In that case you might want to try this code:

Code: Select all

on mouseUp 
   put empty into field "ListLog"
   put empty into field "LabelStatusCount"
   put "Started:  " & the short system date & " - " & the long system time after field "ListLog" 
   set the enabled of button "Generate Indexing" to false 
   put "/Users/berndnig/Desktop/WikipediaIndex3.dat" into varIndexFile 
   
   put "/Users/berndnig/Desktop/dewiki-latest-pages-articles.xml"  into varFileToRead
  
   open file varFileToRead for binary read 
   open file varIndexFile for write 
   put 0 into varCounter 
   put 0 into varCharLoc
   put 0 into varTally 
   put 0 into tLabelCount
   
   put false into tReachedTheEnd
   put the milliseconds into tStart
   
   repeat until tReachedTheEnd
      read from file varFileToRead for 10000000
      if the result is "eof" then 
         put true into tReachedTheEnd 
      end if 
      put it into tPartText
      
      -- the read could have ended before a line end, lets go on and read until the line is complete
      -- this way we should always have complete lines including </title>
      if not tReachedTheEnd then
         read from file varFileToRead for 1 line
         put it after tPartText
      end if
      
      put 0 into tSkipChars
      put 0 into tEndTitle
      repeat 
         put offset("<Title>",tPartText, tSkipChars) into tFound
         if tFound = 0 then
            put varCharLoc + (the number of chars of char (tSkipChars+1) to - 1 of tPartText) into varCharLoc
            exit repeat
         end if
         put varCharLoc + tFound into varCharLoc
         put tSkipChars + tFound into tSkipChars
         put offset("</Title>",tPartText,tSkipChars) into tEndTitle
         put char tSkipChars  to tSkipChars + tEndTitle - 1 of tPartText & "|" & varCharLoc & return after varIndexData
         
         put varTally + 1 into varTally 
         
         if varTally is 1000 then
            put tLabelCount + varTally into tLabelcount
            put tLabelcount into field "LabelStatusCount"
            wait 0 milliseconds with messages
            put 0 into varTally 
            write varIndexData to file varIndexFile at eof 
            put empty into varIndexData 
         end if 
      end repeat
      --put varCharLoc - 1 into varCharLoc
   end repeat
   -- put the milliseconds- tStart into field "myTime"
   set the enabled of button "Generate Indexing" to true 
   set the enabled of field "ListLog" to true 
   put cr & "Complete:  " & the short system date & " - " & the long system time after field "ListLog" 
   put field "LabelStatusCount" + varTally into field "LabelStatusCount"
   write varIndexData to file varIndexFile at eof 
   close file varFileToRead 
   close file varIndexFile 

   answer "Wikipedia data indexed and ready for use." 
end mouseUp
It works consistently on a download of the german wikipedia which has an unzipped size of a little over 6 GB and has close to 2 million hits for <title> in 4 minutes on a Mac 2.3 GHz.

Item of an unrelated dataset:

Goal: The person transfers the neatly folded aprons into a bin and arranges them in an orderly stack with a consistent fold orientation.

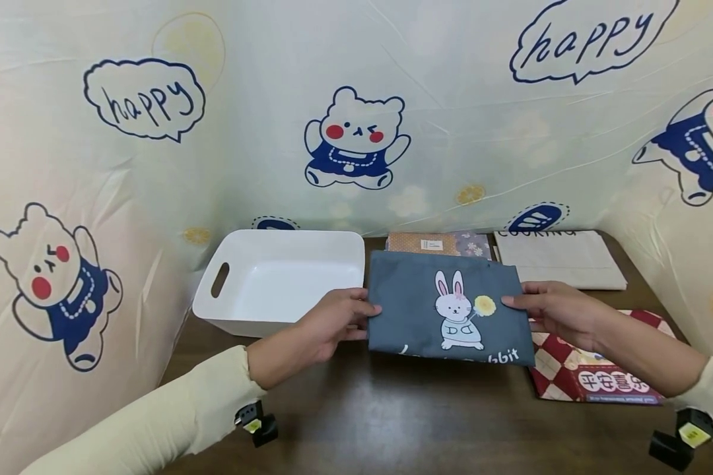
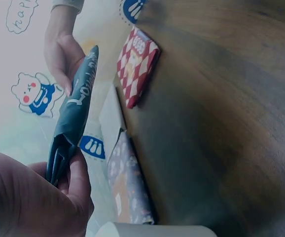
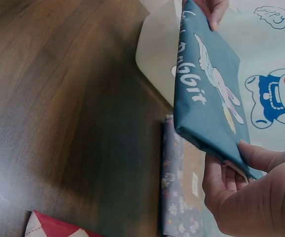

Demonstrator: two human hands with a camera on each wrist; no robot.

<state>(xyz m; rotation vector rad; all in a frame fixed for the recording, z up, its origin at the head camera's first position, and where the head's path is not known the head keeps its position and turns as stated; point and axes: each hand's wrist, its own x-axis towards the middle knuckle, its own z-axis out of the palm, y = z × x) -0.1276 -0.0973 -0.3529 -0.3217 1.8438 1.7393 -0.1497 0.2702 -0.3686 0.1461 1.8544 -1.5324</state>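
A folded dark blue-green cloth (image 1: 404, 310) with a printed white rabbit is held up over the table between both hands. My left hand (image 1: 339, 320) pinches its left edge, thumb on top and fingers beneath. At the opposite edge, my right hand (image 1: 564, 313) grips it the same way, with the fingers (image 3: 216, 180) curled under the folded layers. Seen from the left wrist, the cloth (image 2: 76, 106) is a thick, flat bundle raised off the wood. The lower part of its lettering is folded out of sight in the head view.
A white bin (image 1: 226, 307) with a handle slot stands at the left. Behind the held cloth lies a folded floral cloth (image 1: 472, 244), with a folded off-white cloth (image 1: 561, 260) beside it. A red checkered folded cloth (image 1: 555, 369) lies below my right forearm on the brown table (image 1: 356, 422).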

In my experience it is twice as fast as the code posted before. Somehow I dont get it to work reliably with the wikipedia chunk you posted with the Windows style linedelimiter of return/linefeed. You might give it a try if you are going for the download linefeed only version anyways.
regards
Bernd

Posted: Tue Sep 22, 2009 9:10 pm
by bn
Garrett,
by the way: how did you create the wikipedia chunk file? Did you do it with revolution? If so, did you do a binary read and write?
regards
Bernd

Posted: Wed Sep 23, 2009 3:25 am
by Garrett
Yes, used Rev to do it and only used "read" and then used "write" to save it out to a file.

I'll take a look at the code above soon. Right now it only takes around 30 minutes to index the English 23 gig XML file.

Later down the road another project on this same subject is to weed out all the redirect titles from the index and other extraneous titles that do not point directly to an article. My initial filtering removes category entries, portal entries, file entries and image entries.

The redirects are a bit more complicated. There's nothing in the titles that would give them away like the others I noted above. You have to dig further into the article's entry to find out if it's a redirect. My initial code for that, while it worked, slowed the indexing process far too much.